Saya sering membayangkan lagu Kuncup Putih ini cocok juga dipakai untuk dance-nya Travolta dalam film itu. Pasti seru :-D . Memasuki dekade 80an Black Brothers mengeluarkan Hari-hari Yang Tersita, Lisa dan Autumn Shadow yang setara dengan lagu-lagu pop jazz Dedi Dukun dan Mus Mudjiono kala itu.

Kelima,
Black Brothers mampu membuat/mengaransemen musik dalam berbagai style. Selain musik slow beat/pop style, mereka juga mengaransemen lagu-lagu mereka dalam berbagai musik style seperti style fungky, disco, rock, swing, cha-cha, reggae, pop jazz, rock and roll, latin ala Santana, bahkan ada juga dangdut, keroncong dan style pop/rock melayu.

Berikut daftar singkat lagu dengan berbagai style musik: Dapapopero, Khayal, Kuncung Putih, dll (fungky). Goyang Disco (disco), Tanah Dosa (Rock), Josephine, Dear Anita (swing), Amapondo (Cha-cha), Permata Hati (reggae), Hari-hari yang tersita, Lisa (pop jazz), Jalikoe (latin), Waniambe, Fekel Tuseso (dangdut), Kr. Gunung Cyclop (keroncong) dan Hello (pop melayu). Khusus lagu Hello saya punya cerita sendiri. 

Salah satu teman saya di Batam yang adalah asli Aceh pernah meminta saya mengirimkan lagu tersebut via email. Ini salah satu bukti bahwa lagu-lagu Black Brothers tidak hanya populer di wilayah timur saja tapi juga di seluruh bumi pertiwi.

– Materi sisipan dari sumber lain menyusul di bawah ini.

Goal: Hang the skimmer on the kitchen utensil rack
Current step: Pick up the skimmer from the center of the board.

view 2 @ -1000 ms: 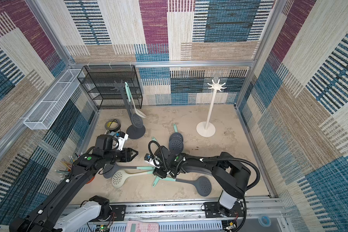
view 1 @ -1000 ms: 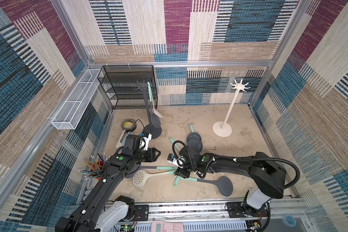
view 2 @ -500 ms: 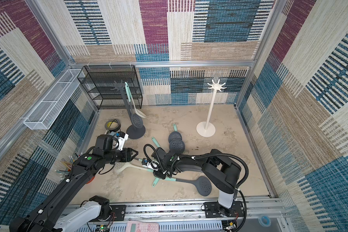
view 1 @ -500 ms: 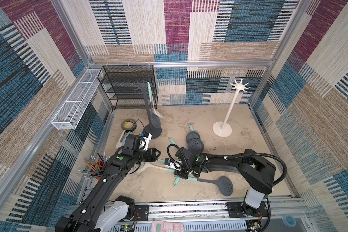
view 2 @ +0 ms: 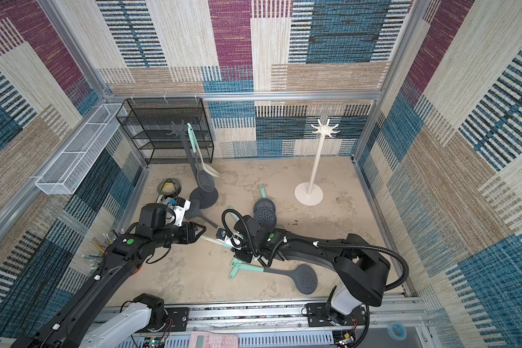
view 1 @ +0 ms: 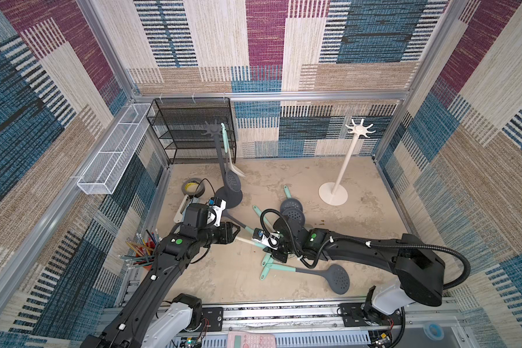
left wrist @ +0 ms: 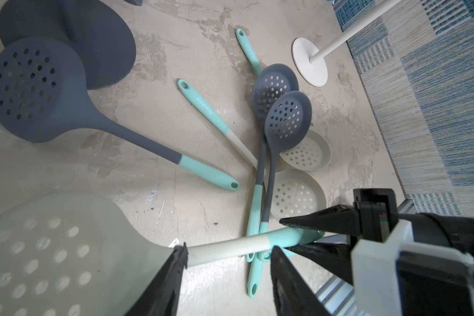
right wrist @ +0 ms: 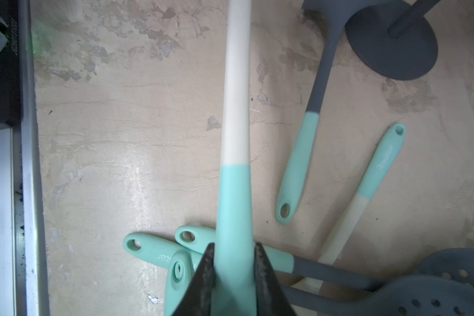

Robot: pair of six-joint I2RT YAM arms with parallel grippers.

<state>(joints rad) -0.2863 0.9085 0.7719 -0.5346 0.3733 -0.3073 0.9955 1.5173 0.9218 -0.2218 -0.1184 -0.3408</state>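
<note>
The right end effector [right wrist: 234,245] is clamped narrow on the teal handle of the cream skimmer [right wrist: 236,82], pinching it from both sides. The shaft runs straight out to the left end effector [left wrist: 229,247], where the jaws stand parted and the cream neck lies across their tips, gripped by neither. Underneath, loose skimmers [left wrist: 288,117] fan out over the surface [view 1: 223,280]. The grey utensil rack [view 1: 222,156], with a dark skimmer [view 1: 232,180] hanging on it, stands just beyond the left arm. The white rack [view 1: 345,159] is well apart, off to the right.
</note>
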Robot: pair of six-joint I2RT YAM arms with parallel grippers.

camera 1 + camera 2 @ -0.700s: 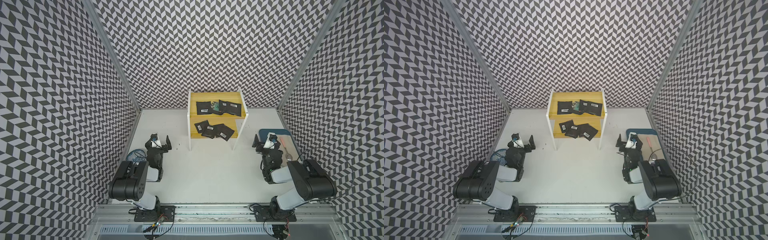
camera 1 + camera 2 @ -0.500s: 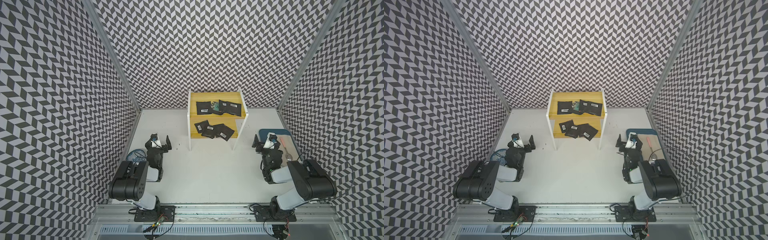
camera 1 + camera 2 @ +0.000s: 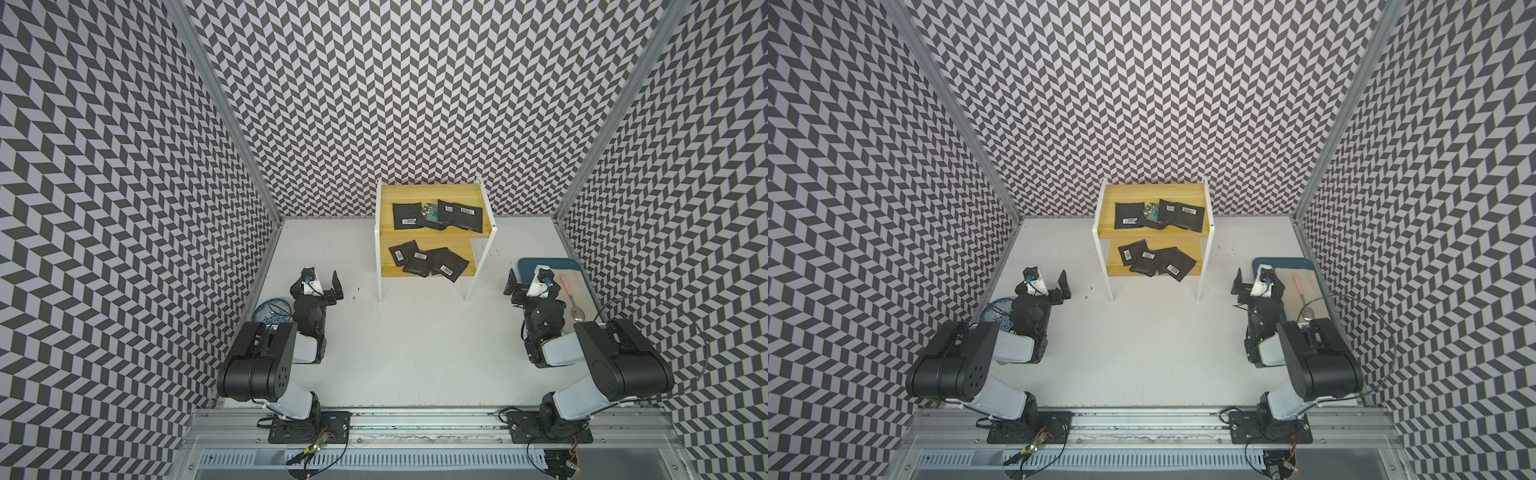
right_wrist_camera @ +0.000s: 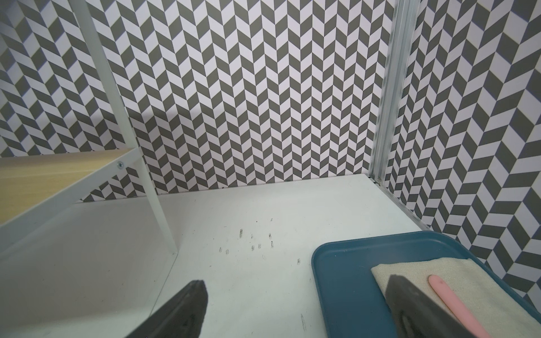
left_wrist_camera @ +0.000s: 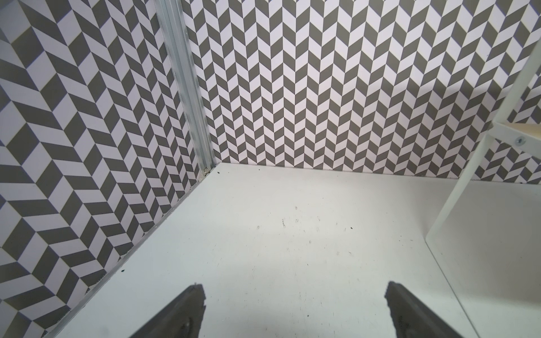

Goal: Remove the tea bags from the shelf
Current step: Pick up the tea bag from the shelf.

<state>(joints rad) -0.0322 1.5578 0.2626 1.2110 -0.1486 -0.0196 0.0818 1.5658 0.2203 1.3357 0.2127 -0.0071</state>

4. VOCALIST YANG BERKARAKTER

Banyak penyanyi yang bersuara bagus tapi sedikit yang berkarakter. Vocalist yang berkarakter itu tidak perlu punya range vocal yang lebar sampai beberapa octave atau teknik vocal yang wow seperti para jebolan / lulusan sekolah vocal. Vocalist yang berkarakter itu berbeda. Lain dari yang lain. Tidak ada duanya.

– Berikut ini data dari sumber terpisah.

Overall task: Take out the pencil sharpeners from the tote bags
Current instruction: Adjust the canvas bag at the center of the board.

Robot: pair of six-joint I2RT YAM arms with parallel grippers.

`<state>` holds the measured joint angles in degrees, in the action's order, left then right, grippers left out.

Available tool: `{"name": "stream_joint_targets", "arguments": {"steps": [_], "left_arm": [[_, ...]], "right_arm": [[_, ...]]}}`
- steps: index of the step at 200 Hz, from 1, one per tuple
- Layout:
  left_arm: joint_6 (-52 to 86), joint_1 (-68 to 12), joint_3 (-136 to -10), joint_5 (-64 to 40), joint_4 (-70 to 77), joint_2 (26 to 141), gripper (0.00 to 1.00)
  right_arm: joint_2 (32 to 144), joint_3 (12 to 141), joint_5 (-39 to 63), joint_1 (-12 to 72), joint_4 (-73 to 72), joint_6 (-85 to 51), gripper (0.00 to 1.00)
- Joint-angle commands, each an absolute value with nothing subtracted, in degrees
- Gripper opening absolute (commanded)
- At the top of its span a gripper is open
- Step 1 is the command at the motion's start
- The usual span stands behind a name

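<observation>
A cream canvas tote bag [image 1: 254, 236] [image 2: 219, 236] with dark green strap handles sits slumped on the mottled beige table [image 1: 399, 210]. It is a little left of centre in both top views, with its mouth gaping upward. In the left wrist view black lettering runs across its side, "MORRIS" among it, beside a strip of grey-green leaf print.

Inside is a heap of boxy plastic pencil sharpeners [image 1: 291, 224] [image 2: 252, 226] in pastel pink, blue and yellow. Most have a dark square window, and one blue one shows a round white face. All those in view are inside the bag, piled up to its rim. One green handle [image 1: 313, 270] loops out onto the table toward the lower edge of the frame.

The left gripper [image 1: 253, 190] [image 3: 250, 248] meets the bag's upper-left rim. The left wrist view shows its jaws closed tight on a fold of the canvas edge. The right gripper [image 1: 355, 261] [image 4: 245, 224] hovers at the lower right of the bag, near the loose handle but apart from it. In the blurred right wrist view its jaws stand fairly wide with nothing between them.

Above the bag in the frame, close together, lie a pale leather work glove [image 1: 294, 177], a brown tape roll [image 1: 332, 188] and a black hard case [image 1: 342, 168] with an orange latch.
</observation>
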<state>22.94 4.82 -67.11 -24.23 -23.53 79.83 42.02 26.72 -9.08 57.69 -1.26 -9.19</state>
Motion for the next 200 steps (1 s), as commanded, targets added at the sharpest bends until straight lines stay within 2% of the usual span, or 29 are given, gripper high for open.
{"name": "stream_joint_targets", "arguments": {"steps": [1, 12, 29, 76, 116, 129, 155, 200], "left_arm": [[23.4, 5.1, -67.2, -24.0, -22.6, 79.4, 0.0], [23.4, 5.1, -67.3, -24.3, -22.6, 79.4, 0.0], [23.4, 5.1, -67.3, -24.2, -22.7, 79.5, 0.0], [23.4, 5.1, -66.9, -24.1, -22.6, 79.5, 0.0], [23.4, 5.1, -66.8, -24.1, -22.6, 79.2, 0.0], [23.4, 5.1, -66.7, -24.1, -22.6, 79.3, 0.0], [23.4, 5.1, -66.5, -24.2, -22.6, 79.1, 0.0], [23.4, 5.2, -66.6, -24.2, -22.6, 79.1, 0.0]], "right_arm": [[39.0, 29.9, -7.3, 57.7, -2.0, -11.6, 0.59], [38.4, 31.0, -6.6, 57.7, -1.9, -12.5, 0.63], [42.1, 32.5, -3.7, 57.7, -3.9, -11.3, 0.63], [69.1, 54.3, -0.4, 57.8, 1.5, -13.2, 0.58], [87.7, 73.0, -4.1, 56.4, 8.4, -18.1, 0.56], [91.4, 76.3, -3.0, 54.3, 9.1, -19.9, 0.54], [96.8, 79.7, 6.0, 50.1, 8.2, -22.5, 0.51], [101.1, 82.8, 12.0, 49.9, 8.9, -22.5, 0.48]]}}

Vocalist yang berkarakter itu punya ciri khas yang tidak dimiliki orang lain atau tidak meniru-niru penyanyi lain. Dan tentunya enak didengar. Saat John Lennon atau Freddie Mercury menyanyikan lagu baru yang belum pernah kita dengar sebelumnya, saya yakin kebanyakan orang bisa menebak suara siapa itu. Begitupun dengan Michael Jackson, Mick Jagger, dll.

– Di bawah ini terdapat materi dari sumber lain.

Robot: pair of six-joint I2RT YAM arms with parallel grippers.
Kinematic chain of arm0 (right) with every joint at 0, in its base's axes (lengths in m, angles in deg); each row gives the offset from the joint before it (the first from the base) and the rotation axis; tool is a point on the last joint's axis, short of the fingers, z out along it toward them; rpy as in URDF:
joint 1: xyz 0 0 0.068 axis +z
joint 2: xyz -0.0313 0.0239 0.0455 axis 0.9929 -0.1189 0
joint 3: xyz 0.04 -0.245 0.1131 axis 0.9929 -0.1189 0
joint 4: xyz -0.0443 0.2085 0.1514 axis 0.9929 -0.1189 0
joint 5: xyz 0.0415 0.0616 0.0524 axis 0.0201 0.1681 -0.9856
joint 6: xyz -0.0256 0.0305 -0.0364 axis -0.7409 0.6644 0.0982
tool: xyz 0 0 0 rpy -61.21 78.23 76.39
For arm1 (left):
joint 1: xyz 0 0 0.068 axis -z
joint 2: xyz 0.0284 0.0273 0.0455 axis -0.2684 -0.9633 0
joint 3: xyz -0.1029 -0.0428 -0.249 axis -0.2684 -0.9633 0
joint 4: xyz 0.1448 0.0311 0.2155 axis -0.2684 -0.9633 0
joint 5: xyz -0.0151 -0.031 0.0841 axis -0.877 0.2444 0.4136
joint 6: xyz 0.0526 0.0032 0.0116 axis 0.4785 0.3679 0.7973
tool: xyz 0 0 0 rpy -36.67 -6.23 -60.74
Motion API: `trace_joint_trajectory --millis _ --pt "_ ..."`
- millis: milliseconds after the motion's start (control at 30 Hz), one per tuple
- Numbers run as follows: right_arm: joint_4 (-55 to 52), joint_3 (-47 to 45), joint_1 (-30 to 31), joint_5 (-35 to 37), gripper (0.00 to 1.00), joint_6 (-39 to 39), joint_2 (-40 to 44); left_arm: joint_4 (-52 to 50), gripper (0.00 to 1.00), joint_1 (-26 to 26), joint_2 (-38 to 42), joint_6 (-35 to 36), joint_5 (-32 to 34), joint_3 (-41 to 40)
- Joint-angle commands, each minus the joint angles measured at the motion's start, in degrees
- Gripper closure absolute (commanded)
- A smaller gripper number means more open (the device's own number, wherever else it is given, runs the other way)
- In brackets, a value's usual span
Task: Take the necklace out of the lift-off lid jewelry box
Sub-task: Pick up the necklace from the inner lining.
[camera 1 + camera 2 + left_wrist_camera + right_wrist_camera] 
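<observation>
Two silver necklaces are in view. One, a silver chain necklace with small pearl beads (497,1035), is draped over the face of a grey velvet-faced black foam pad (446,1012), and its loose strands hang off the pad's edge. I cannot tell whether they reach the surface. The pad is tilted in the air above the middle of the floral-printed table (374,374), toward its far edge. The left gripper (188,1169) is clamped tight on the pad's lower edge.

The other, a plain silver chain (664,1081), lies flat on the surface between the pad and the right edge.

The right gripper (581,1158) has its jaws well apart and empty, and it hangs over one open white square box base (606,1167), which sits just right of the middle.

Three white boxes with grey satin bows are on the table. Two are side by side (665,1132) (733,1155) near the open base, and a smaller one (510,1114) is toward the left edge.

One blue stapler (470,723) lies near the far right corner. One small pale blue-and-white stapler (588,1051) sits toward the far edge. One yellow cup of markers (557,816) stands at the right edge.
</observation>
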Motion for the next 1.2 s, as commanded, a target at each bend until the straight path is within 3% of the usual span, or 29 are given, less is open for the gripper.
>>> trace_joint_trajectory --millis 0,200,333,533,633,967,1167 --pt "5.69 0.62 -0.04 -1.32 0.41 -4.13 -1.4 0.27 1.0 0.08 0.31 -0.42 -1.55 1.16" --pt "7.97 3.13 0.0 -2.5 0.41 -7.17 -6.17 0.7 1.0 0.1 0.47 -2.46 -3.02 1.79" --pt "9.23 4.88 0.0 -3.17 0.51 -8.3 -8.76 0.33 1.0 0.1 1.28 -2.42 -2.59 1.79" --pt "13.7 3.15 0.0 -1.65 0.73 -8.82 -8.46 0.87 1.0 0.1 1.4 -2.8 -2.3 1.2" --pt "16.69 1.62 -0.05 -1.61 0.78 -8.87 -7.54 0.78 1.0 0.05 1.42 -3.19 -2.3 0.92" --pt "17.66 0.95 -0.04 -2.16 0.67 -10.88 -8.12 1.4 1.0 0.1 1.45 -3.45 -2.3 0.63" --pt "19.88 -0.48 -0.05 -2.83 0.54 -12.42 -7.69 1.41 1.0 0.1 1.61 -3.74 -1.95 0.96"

Dalam negeri kita punya Iwan Fals, Kaka Slank, Ebiet, Chrisye, Faris R.M., dll. Teknik olah vocal mereka ini saya yakin tidak sehebat Nowela, Delon atau Mike Mohede, tapi vocal mereka nyaman ditelinga. Demikian juga dengan Hengky M.S. sang vocalist Black Brothers.

Hengky memiliki karakter suara yang lain dari lain dan berciri khas sendiri. Benar-benar berbeda. Saya berani bertaruh Black Brothers selain punya lagu dan aransemen yang bagus, vocal Hengky juga merupakan salah satu faktor penentu meroketnya prestasi Black Brothers kala itu yang mana akhirnya kini mereka menjadi legenda musik Papua.

Demikian keempat kekuatan musik Black Brothers yang menjadikan band ini besar dari sudut pandang saya sebagai pemusik dan penikmat musik. Tentunya ada kekuatan / faktor lain seperti salah satunya kepemimpinan sang manajer Andy Ayamiseba yang tegas, jeli, berkomitmen, penuh totalitas dan menyatu dengan personel grup.

 Semoga pada kesempatan lain atau pada post-post berikutnya saya bisa mengulas lebih jauh seputar peran sang manajer yang dengan sabar dan bekerja keras mendorong band ini ke puncak kesuksesan. Semoga tulisan ini bermanfaat. Maju terus pemusik dan musik Papua.